I restored the feature in simpler shape in v22.

[1] https://www.postgresql.org/message-id/flat/20191224.212614.633369820509385571.horikyota.ntt%40gmail.com#cbc193425b95edd166a5c6d42fd579c6
[2] https://www.postgresql.org/message-id/20200123.212854.658794168913258596.horikyota.ntt%40gmail.com

> 2. KeepLogSeg ignores slots that are active. I guess the logic here is
> that if a slot is active, then it'll keep going until it catches up and
> we don't need to do anything about the used disk space. But that seems
> a false premise, because if a standby is so slow that it cannot keep up,
> it will eventually run the master out of diskspace even if it's active
> all the time. So I'm not seeing the reasoning that makes it useful to
> skip checking active slots.

Right. I unconsciously assumed synchronous replication. It should be
removed. Fixed.

> (BTW I don't think you need to keep that many static variables in that
> function. Just the slot name should be sufficient, I think ... or maybe
> even the *pointer* to the slot that was last reported.

Agreed. Fixed.

> I think if a slot is behind and it lost segments, we should kill the
> walsender that's using it, and unreserve the segments. So maybe
> something like

At Tue, 31 Mar 2020 19:07:49 -0300, Alvaro Herrera <alvherre(at)2ndquadrant(dot)com> wrote in
> > I think we should kill(SIGTERM) the walsender using the slot (slot->active_pid),
> > then acquire the slot and set it to some state indicating that it is now
> > useless, no longer reserving WAL; so when the walsender is restarted, it
> > will find the slot cannot be used any longer.
>
> Ah, I see ioguix already pointed this out and the response was that the
> walsender stops by itself. Hmm. I suppose this works too ... it seems
> a bit fragile, but maybe I'm too sensitive. Do we have other opinions
> on this point?

Yes it the check is performed after every block-read so walsender
doesn't seem to send a wrong record. The 0002 added that for
per-record basis so it can be said useless. But things get simpler by
killing such walsenders under a subtle condition, I think.
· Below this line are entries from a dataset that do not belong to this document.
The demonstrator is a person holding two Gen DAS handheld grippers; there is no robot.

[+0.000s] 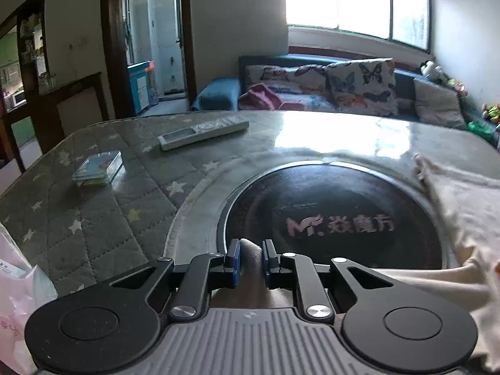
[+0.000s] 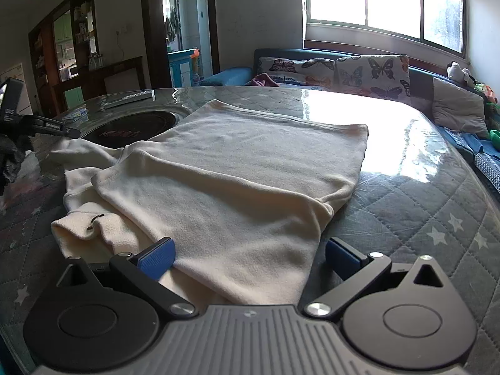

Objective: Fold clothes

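Lying half-folded — cream garment [image 2: 237, 168], rumpled.

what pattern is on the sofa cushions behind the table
Butterflies, multicoloured on a pale ground; the sofa cushions show best in the right wrist view.

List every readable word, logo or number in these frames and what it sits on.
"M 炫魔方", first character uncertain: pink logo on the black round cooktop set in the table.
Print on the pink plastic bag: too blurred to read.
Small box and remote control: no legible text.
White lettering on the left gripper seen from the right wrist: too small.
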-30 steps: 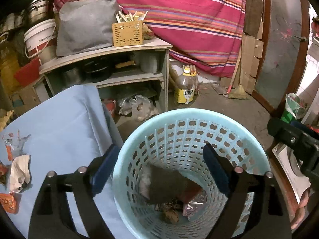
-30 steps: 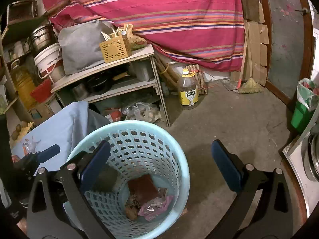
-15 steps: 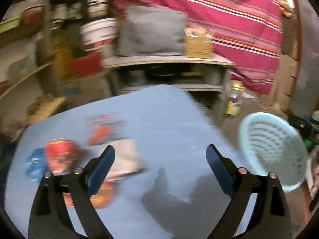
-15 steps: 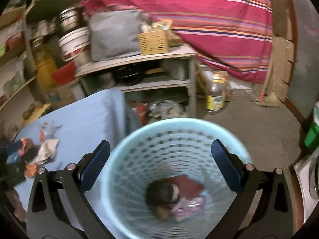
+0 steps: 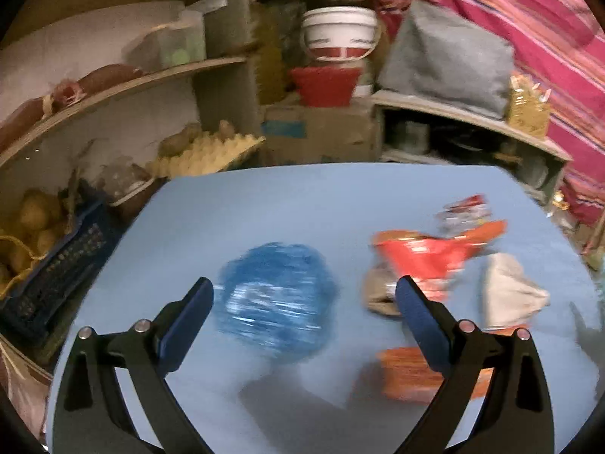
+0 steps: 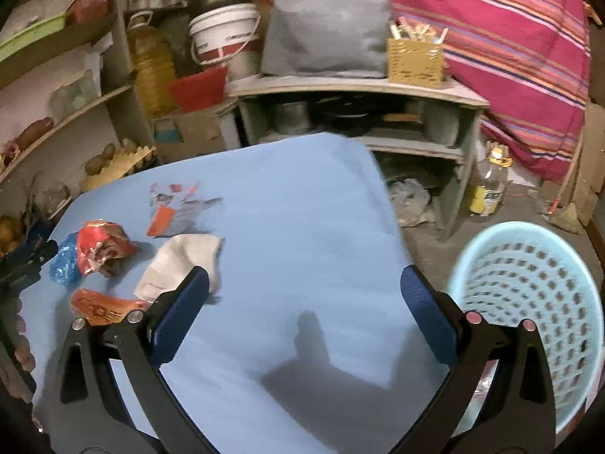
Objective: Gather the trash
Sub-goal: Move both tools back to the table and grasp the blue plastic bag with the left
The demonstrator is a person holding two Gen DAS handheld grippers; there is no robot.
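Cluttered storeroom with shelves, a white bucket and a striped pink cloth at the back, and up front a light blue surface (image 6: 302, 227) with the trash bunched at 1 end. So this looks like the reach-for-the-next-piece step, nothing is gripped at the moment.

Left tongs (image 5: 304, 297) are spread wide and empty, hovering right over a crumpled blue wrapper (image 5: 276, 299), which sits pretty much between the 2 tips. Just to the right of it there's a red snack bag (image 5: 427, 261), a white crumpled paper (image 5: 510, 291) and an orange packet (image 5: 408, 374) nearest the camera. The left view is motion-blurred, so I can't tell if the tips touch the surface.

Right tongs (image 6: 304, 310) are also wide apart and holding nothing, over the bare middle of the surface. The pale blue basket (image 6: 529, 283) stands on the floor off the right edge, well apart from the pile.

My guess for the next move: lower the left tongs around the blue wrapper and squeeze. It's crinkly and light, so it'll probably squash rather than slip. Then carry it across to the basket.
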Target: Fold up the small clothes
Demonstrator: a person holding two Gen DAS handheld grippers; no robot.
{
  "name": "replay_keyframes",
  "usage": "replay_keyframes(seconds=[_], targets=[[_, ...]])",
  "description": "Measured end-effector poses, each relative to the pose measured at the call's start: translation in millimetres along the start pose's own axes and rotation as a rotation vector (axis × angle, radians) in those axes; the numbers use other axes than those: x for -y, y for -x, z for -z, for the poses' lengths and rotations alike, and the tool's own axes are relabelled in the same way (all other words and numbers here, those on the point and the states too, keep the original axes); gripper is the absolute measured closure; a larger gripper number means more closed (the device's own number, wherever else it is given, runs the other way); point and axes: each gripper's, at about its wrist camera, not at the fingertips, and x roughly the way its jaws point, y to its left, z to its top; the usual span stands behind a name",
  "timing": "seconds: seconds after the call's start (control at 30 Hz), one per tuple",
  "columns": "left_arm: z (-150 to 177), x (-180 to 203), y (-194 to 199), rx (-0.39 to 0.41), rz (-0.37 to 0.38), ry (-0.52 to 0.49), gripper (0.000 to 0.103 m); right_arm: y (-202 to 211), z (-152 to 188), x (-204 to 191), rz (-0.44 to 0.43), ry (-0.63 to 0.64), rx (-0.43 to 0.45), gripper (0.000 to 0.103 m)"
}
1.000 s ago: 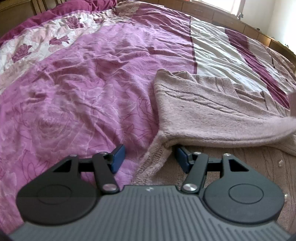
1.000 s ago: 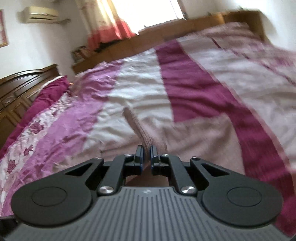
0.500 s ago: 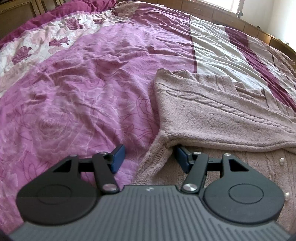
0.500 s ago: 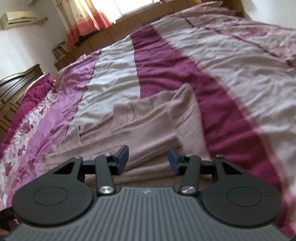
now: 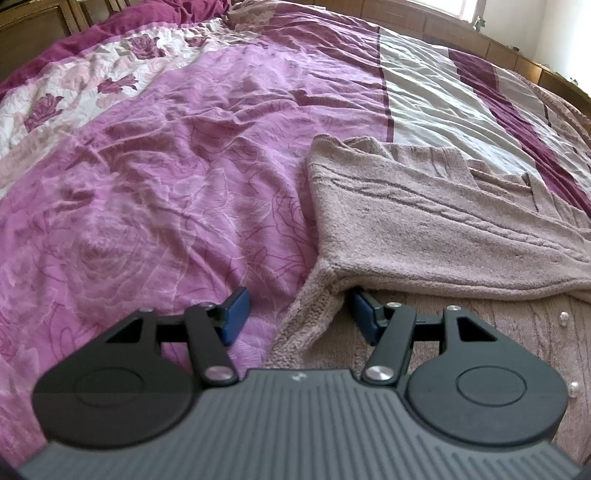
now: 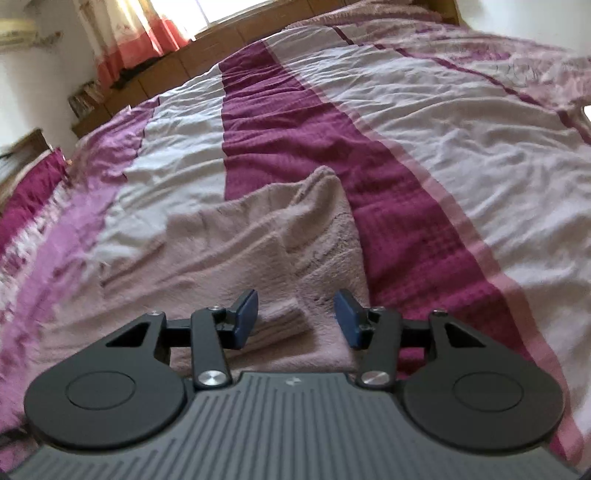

In the attached, 0002 removed and added walsender-kill code.

> I sense some attempt to salvage slots that are reading a segment
that is
> "outdated" and removed, but for which the walsender has an open file
> descriptor. (This appears to be the "losing" state.) This seems
> dangerous, for example the segment might be recycled and is being
> overwritten with different data. Trying to keep track of that seems
> doomed. And even if the walsender can still read that data, it's only a
> matter of time before the next segment is also removed. So keeping the
> walsender alive is futile; it only delays the inevitable.

Agreed.

The attached is v22, only one patch file.

- 0002 is removed

- I didn't add "unknown" status in wal_status, because it is quite
hard to explain reasonably. Instead, I added the following comment.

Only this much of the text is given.